__Recorded information__:
>>>
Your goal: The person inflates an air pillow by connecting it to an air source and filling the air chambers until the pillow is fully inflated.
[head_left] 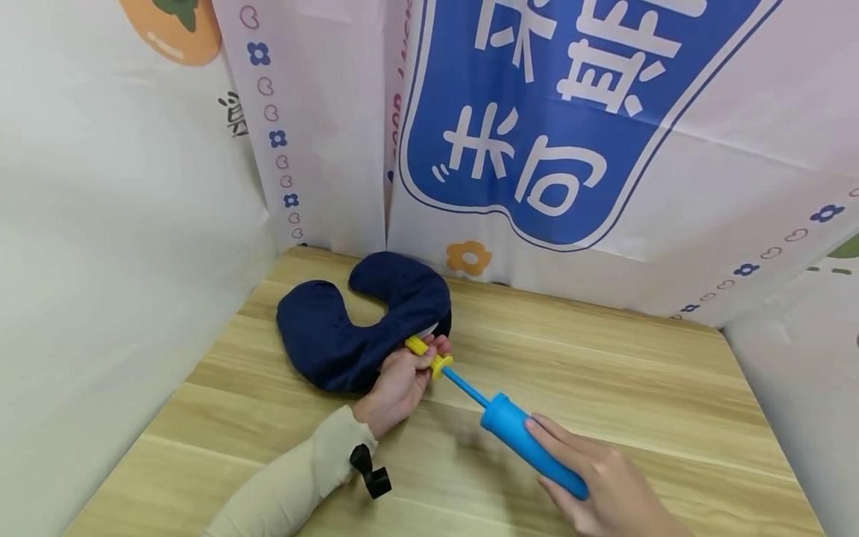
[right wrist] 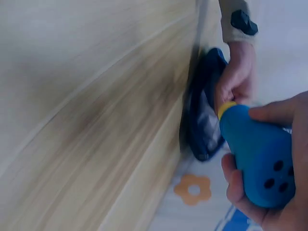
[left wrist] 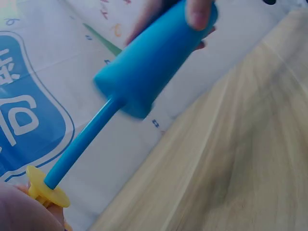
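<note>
A navy U-shaped neck pillow [head_left: 335,339] lies on the table, with a pale inner lining showing at an opening [right wrist: 207,122] in its side. My left hand [head_left: 399,384] pinches the yellow nozzle end [head_left: 439,365] of a blue hand pump [head_left: 533,444] right at that opening. A thin blue rod [left wrist: 79,147] runs from the yellow flange to the wide barrel, part of its length exposed. My right hand [head_left: 607,477] grips the barrel from its outer end, fingers wrapped round it. In the right wrist view, dark round holes show on the barrel's end. The nozzle's tip is hidden by the left hand and pillow.
The wood-grain table [head_left: 637,358] extends to the right of the pillow. White printed sheets [head_left: 335,149] with blue lettering and flowers stand along the back and sides. A black strap mount [head_left: 370,473] sits on the left sleeve.
</note>
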`<control>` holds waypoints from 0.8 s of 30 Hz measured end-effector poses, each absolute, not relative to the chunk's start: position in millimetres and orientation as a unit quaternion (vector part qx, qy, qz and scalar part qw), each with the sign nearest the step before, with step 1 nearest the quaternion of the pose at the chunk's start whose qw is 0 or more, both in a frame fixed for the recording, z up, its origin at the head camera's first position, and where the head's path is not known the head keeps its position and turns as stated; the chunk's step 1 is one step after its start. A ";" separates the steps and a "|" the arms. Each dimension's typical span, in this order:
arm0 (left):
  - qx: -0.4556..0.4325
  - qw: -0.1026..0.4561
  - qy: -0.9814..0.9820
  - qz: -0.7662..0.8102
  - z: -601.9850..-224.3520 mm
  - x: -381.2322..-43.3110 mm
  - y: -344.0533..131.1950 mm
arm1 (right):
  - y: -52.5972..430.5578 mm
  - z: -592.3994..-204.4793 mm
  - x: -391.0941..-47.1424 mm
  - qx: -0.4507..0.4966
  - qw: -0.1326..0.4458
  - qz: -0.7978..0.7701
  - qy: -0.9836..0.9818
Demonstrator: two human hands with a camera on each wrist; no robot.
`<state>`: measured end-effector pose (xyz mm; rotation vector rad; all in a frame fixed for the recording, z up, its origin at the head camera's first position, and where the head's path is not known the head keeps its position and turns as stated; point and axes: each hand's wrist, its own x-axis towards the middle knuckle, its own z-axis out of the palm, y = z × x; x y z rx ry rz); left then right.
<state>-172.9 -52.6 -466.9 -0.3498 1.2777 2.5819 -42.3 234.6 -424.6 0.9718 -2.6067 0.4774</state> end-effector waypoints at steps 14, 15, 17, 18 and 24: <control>-0.163 0.036 0.401 0.901 -461.6 -170.8 -42.9 | 184.1 -424.2 -65.1 0.374 0.255 0.126 -0.883; -0.159 0.033 0.403 0.901 -462.9 -168.1 -43.5 | 176.8 -426.0 -69.4 0.377 0.258 0.121 -0.881; -0.153 0.034 0.412 0.897 -465.9 -163.7 -43.2 | 166.0 -428.5 -76.9 0.379 0.257 0.117 -0.881; -0.152 0.039 0.417 0.895 -467.3 -161.3 -42.9 | 162.6 -429.8 -80.3 0.380 0.252 0.118 -0.882; -0.142 0.069 0.437 0.886 -468.3 -162.4 -46.0 | 170.7 -436.4 -88.7 0.372 0.203 0.137 -0.895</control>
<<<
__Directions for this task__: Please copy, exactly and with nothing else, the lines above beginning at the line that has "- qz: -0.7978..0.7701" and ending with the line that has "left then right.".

__Task solution__:
  - qz: -0.7978..0.7701
  - qy: -0.9836..0.9818
Demonstrator: two human hands with a camera on each wrist; no robot.
`<state>`: measured end-effector pose (xyz mm; rotation vector rad; all in a frame fixed for the recording, z up, its origin at the head camera's first position, and where the head's path is not known the head keeps its position and turns as stated; point and axes: each hand's wrist, its own x-axis towards the middle knuckle, its own z-axis out of the palm, y = z × x; x y z rx ry rz); left then right.

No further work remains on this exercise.